Madison argued that the general welfare clause was actually a limitation on the federal government. Taxes could be imposed and money spent only for the general welfare—meaning the welfare of the whole of the American people. It is true that Alexander Hamilton had a more extensive view of the general welfare clause, but throughout much of our history Madison’s view prevailed. Today, however, the idea that the general welfare clause was ever intended as a limit on the reach of government has been destroyed by the progressive architects of the welfare state.
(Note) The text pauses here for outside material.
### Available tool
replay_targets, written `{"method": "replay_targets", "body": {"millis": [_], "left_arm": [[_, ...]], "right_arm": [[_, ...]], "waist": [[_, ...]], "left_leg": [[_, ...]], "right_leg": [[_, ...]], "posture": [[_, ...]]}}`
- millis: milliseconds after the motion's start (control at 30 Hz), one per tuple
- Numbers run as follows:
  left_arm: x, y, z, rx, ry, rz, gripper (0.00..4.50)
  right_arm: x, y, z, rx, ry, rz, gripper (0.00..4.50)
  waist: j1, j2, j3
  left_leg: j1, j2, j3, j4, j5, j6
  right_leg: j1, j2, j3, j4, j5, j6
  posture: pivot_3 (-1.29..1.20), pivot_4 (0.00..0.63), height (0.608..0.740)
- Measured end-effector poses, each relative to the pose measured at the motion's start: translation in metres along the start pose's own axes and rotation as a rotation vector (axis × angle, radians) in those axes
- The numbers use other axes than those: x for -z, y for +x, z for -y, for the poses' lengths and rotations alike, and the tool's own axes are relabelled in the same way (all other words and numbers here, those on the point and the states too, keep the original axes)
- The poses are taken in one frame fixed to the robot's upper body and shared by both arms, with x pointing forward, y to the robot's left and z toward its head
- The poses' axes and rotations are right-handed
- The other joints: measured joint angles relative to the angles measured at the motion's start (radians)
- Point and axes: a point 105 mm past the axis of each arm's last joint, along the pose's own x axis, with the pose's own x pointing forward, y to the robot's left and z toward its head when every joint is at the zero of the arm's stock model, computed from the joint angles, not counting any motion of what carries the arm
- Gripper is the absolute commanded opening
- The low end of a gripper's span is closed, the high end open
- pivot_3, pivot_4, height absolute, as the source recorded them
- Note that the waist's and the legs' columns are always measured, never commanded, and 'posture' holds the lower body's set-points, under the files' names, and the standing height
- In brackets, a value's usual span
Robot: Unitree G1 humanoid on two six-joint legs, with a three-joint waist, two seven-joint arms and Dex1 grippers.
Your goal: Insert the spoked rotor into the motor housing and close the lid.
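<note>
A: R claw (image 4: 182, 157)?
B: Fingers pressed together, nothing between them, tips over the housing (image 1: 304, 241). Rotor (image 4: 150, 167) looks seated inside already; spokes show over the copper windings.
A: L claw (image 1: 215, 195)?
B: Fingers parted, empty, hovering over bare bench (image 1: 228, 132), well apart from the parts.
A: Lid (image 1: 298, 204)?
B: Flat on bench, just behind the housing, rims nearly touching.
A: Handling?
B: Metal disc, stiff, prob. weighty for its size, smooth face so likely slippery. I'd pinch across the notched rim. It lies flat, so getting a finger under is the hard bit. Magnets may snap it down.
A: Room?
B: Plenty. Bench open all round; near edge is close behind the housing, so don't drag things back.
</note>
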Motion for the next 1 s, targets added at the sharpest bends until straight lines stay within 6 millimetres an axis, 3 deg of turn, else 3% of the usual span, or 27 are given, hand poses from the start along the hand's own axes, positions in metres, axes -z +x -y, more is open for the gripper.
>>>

In any case, if the individual mandate is to be defended under the general welfare clause, what the plain language of the bill calls a penalty must be regarded as a tax for the express purpose of raising revenue. If the penalty can be sold as a tax, the Obama administration argues, then Obamacare is authorized by the general welfare clause. In the Florida District Court case, the Justice Department made the wholly tendentious—not to say absurd—argument that since the IRS was charged with administering the individual mandate and collecting the penalties, this was sufficient to convert a penalty into a tax. But as Florida District Court Judge Roger Vinson remarked: “Besides the fact that President Obama confidently assured the American people that there would be no new taxes to support the medical insurance scheme, no amount of administrative indirection should be allowed to convert a penalty into a tax for raising revenue. This is not a revenue raising measure and therefore cannot be justified under the general welfare clause.”

But here is a somber thought: If, instead of using the individual mandate, Congress had relied on its general revenue-raising powers, under current Supreme Court doctrine, it is almost certain that Obamacare would be constitutional. It would be an example of Congress spending money for the general welfare.
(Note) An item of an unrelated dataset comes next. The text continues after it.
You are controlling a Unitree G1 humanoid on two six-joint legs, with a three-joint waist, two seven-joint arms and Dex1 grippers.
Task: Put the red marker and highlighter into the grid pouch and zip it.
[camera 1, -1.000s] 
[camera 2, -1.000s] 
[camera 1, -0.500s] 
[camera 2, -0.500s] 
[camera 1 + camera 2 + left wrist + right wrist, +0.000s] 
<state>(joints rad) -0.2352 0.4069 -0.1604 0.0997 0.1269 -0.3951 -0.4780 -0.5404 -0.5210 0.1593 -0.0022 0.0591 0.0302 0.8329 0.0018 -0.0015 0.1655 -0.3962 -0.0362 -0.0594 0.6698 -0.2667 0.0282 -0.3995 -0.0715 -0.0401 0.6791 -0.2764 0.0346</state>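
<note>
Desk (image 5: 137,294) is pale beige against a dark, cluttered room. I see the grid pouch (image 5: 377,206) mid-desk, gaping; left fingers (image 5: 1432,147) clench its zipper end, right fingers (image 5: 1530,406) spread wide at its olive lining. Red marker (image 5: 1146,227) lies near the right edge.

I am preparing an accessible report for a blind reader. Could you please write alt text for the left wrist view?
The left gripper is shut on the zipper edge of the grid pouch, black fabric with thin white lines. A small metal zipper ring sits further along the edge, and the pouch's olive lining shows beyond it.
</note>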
In conclusion, the only certain method of defeating universal health care and other cases of federal overreach—as it appears that the American public desires to do—is political opposition. A political party dedicated to genuinely limited government—not small government—is an urgent political task. Whether the Tea Party is up to this task remains to be seen—but it is probably our best hope. The Tea Party will have to learn, however, that the task today is not to weaken the power of government—it is to confine the government to the exercise of its delegated powers and to restore to its full vigor the partly national, partly federal form of government that was the legacy of the Founders.